TASK GOAL:
Please set down only the lines that run from the one containing "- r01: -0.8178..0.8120" to the end of the listing below, exactly as written.
----------------
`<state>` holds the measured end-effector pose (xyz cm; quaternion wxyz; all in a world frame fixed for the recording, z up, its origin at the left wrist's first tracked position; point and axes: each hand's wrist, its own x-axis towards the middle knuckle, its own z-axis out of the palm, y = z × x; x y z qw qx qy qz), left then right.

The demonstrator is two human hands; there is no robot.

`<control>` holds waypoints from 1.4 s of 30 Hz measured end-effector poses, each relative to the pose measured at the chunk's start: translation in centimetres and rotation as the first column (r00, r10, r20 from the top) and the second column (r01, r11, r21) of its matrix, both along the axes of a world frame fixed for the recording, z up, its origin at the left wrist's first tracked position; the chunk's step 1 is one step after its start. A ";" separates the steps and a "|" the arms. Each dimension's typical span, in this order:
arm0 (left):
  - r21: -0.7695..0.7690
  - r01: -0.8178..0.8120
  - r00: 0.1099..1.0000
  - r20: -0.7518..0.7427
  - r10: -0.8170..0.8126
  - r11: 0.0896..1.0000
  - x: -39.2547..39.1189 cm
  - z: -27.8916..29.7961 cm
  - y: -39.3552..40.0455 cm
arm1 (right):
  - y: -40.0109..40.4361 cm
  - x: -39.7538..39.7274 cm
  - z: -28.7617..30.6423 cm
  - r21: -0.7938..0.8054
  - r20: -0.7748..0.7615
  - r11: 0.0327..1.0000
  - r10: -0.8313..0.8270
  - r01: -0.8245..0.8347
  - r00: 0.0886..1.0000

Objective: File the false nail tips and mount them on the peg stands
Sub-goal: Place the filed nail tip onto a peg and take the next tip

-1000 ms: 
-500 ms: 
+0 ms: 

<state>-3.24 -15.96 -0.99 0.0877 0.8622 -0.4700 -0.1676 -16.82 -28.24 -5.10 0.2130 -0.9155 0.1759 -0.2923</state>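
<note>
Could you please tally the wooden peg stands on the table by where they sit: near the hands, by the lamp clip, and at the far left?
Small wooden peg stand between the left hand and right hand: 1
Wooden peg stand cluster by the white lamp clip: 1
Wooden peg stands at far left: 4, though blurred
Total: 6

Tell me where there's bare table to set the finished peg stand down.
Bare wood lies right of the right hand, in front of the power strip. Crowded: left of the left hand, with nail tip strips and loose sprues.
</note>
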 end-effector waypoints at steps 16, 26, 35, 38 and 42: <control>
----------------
ANSWER SPACE:
  - r01: -0.8178..0.8120
  - r00: 0.1099..1.0000
  - r20: -0.7518..0.7427
  - r10: -0.8170..0.8126
  - r11: 0.0896..1.0000
  - x: -39.2547..39.1189 cm
  - z: -27.8916..29.7961 cm
  - y: -39.3552..40.0455 cm
arm1 (right):
  - y: -40.0109..40.4361 cm
  - x: -39.7538..39.7274 cm
  - z: -28.7617..30.6423 cm
  - r21: -0.7938..0.8054
  - r20: -0.7748..0.7615
  - r11: 0.0327..1.0000
  - r10: -0.8313..0.8270
  - r01: -0.8245..0.8347
  - r00: 0.0886..1.0000

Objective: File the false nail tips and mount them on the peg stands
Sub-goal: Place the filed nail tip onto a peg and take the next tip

-1000 ms: 
-500 ms: 
+0 ms: 

<state>-3.24 -15.96 -0.99 0.0877 0.8622 -0.4700 -0.1676 -16.82 -28.24 -5.10 0.2130 -0.9155 0.1759 -0.2923</state>
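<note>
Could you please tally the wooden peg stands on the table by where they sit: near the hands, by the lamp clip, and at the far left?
Small wooden peg stand between the left hand and right hand: 1
Wooden peg stand cluster by the white lamp clip: 1
Wooden peg stands at far left: 4, though blurred
Total: 6

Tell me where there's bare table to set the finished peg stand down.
Bare wood lies right of the right hand, in front of the power strip. Crowded: left of the left hand, with nail tip strips and loose sprues.
</note>
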 end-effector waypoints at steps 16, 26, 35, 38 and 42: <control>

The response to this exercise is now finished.